PROBLEM DETAILS =
I would like the entries transcribed word for word, please, with the pictures removed.

SUPPLIED DATA =
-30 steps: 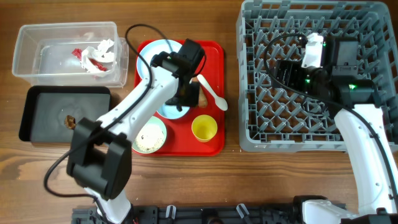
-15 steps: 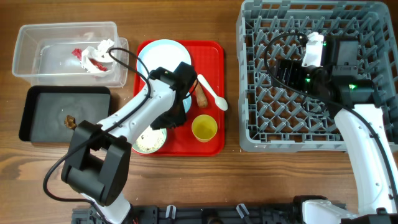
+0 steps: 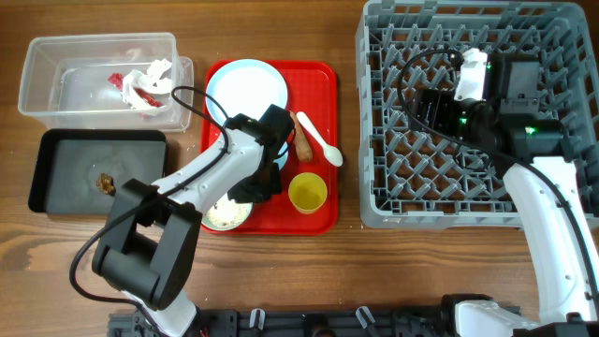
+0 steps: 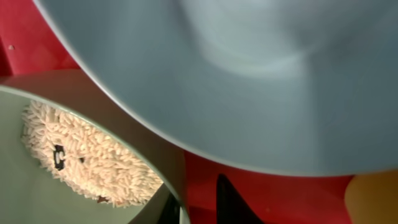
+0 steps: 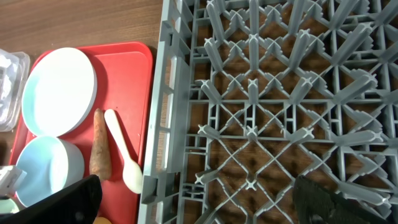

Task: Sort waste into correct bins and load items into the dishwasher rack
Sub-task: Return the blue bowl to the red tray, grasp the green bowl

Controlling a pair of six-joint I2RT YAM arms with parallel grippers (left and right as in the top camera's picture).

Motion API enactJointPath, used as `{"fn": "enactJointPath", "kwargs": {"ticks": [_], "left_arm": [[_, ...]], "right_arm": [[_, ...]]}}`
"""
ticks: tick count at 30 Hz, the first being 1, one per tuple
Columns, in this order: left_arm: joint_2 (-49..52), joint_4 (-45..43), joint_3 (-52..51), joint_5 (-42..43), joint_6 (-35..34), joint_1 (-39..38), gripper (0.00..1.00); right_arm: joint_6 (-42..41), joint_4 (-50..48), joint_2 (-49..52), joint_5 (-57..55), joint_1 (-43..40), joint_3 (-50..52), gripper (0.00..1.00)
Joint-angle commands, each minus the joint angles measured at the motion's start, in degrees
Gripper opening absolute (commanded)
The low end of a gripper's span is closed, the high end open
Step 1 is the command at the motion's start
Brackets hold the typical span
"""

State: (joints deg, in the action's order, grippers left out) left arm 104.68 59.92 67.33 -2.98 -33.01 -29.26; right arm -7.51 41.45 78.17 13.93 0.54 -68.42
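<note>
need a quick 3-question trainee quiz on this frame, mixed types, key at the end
1. True or false: the wrapper lies in the clear tub.
2. What holds the rice? A) yellow cup B) pale green bowl C) plate
3. Fill in: on the red tray, the carrot stick lies right beside the white ____.
Key: 1 true; 2 B; 3 spoon.

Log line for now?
left gripper at green bowl | right gripper open over rack | wrapper in clear tub | carrot on red tray
</note>
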Motion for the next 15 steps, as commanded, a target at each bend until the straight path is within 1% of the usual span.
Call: {"fn": "enactJointPath", "kwargs": {"ticks": [1,8,11,12,15], "left_arm": [[-0.7,-0.5,-0.4,0.5,0.9,0.3,0.05],[-0.7,1.4,-0.3,0.7,1.1,0.3,0.04],[-1.2,5.1,1.0,1.0,1.6,0.3,0.04],[-1.7,6.6,2.0,1.1,2.8,0.3,0.04],[-4.8,10.7,6.1,1.1,4.4,1.0,0.04]], "right_arm": [[-0.6,-0.2,0.3,0.3,-0.1,-1.2,1.00],[-0.7,-0.3,0.3,0.4,-0.1,-1.2,1.00],[-0.6,-0.3,0.3,0.3,-0.1,-1.2,1.00],[-0.6,-0.4,0.3,0.3,-0.1,-1.2,1.00],[-0.6,-0.7,0.3,0.3,-0.1,-1.2,1.00]]}}
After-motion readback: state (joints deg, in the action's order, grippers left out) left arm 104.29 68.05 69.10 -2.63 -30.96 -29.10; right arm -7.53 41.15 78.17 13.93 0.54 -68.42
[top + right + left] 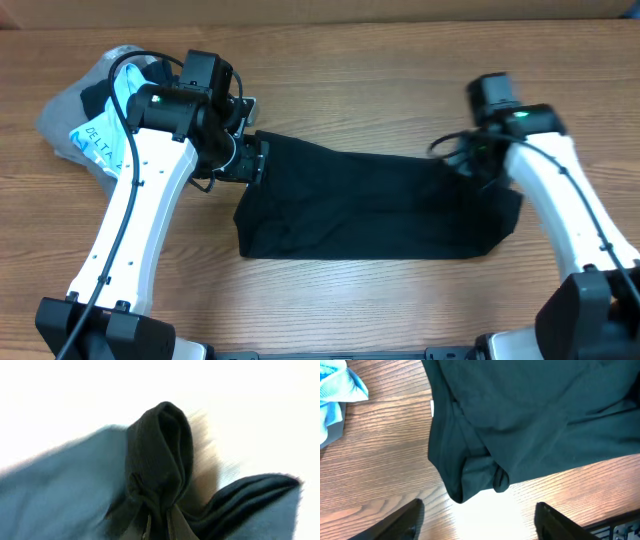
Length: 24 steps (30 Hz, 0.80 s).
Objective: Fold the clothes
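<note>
folding well, i'd say, needs the empty, wide-open left end effector (479, 515) to pinch a corner of the black shirt (370, 205) on the counter (350, 80), matching the right end effector (159, 527) clamped on its other end.

A warm brown wood-grain table (330, 300) fills the overhead view, with a plainer tan strip (400, 8) along its far edge. Bright light glares off the wood.
</note>
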### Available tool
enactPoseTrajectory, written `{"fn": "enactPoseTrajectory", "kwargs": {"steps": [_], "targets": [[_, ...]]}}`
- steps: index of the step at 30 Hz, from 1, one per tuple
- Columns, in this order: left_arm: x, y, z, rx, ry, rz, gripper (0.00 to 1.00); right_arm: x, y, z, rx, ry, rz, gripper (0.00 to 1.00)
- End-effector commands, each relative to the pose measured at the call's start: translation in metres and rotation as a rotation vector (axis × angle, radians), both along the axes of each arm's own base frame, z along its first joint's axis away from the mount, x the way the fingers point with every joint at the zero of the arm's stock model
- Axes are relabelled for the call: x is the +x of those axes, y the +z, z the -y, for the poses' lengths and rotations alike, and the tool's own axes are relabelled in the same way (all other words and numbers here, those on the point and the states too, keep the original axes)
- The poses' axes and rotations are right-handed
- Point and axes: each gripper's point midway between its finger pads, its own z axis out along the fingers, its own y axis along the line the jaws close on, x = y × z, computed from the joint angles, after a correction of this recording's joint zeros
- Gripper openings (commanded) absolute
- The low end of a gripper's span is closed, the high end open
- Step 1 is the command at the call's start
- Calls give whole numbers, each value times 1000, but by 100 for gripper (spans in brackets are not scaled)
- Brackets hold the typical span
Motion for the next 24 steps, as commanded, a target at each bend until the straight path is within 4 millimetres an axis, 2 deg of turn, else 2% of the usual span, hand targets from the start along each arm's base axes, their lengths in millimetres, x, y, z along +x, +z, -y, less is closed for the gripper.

RESPONSE TO THIS TASK =
-30 steps: 
-15 steps: 
+0 steps: 
+0 steps: 
+0 steps: 

Task: Sort waste into correct bins and load items into the dishwasher rack
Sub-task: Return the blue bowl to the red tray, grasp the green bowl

Controlling a pair of six-joint I2RT YAM arms with parallel grippers (left and right as in the top camera's picture).

Motion API enactJointPath, used as `{"fn": "enactJointPath", "kwargs": {"ticks": [_], "left_arm": [[_, ...]], "right_arm": [[_, ...]]}}`
"""
ticks: tick count at 30 Hz, the first being 1, one per tuple
Columns, in this order: left_arm: joint_2 (-49..52), joint_4 (-45..43), joint_3 (-52..51), joint_5 (-42..43), joint_6 (-35..34), joint_1 (-39..38), gripper (0.00..1.00); right_arm: joint_6 (-42..41), joint_4 (-50..48), joint_2 (-49..52), joint_5 (-57..55), joint_1 (-43..40), joint_3 (-50..52), gripper (0.00..1.00)
Joint-angle commands, each minus the joint angles measured at the motion's start, in degrees
Gripper opening absolute (commanded)
The low end of a gripper's span is closed, the high end open
Step 1 is the command at the motion's start
Brackets hold the typical span
"""

State: (joints deg, in the action's order, grippers left out) left arm 104.68 59.92 67.33 -2.98 -33.01 -29.26; right arm -7.51 41.45 78.17 13.93 0.54 -68.42
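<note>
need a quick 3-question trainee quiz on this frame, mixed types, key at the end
1. True or false: the wrapper lies in the clear tub.
2. What holds the rice? A) yellow cup B) pale green bowl C) plate
3. Fill in: on the red tray, the carrot stick lies right beside the white ____.
Key: 1 true; 2 B; 3 spoon.

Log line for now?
left gripper at green bowl | right gripper open over rack | wrapper in clear tub | carrot on red tray
</note>
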Motion for the next 15 steps, as commanded, a target at each bend until the straight path is within 1% of the usual span.
Call: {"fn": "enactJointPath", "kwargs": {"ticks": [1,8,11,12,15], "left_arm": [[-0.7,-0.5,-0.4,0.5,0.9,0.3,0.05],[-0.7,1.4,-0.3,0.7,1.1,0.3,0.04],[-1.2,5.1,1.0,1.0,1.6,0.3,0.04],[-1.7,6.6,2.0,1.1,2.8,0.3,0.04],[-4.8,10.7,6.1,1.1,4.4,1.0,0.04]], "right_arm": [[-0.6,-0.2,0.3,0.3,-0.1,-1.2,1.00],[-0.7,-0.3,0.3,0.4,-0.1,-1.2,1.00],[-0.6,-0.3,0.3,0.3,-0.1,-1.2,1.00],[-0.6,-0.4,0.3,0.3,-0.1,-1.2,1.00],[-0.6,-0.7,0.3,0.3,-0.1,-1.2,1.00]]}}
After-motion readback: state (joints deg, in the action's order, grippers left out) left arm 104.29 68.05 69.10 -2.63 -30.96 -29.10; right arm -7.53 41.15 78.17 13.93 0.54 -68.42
[top + right + left] 
Length: 24 steps (30 Hz, 0.80 s).
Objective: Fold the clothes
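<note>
folding well, i'd say, needs the empty, wide-open left end effector (479, 515) to pinch a corner of the black shirt (370, 205) on the counter (350, 80), matching the right end effector (159, 527) clamped on its other end.

A warm brown wood-grain table (330, 300) fills the overhead view, with a plainer tan strip (400, 8) along its far edge. Bright light glares off the wood.
</note>
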### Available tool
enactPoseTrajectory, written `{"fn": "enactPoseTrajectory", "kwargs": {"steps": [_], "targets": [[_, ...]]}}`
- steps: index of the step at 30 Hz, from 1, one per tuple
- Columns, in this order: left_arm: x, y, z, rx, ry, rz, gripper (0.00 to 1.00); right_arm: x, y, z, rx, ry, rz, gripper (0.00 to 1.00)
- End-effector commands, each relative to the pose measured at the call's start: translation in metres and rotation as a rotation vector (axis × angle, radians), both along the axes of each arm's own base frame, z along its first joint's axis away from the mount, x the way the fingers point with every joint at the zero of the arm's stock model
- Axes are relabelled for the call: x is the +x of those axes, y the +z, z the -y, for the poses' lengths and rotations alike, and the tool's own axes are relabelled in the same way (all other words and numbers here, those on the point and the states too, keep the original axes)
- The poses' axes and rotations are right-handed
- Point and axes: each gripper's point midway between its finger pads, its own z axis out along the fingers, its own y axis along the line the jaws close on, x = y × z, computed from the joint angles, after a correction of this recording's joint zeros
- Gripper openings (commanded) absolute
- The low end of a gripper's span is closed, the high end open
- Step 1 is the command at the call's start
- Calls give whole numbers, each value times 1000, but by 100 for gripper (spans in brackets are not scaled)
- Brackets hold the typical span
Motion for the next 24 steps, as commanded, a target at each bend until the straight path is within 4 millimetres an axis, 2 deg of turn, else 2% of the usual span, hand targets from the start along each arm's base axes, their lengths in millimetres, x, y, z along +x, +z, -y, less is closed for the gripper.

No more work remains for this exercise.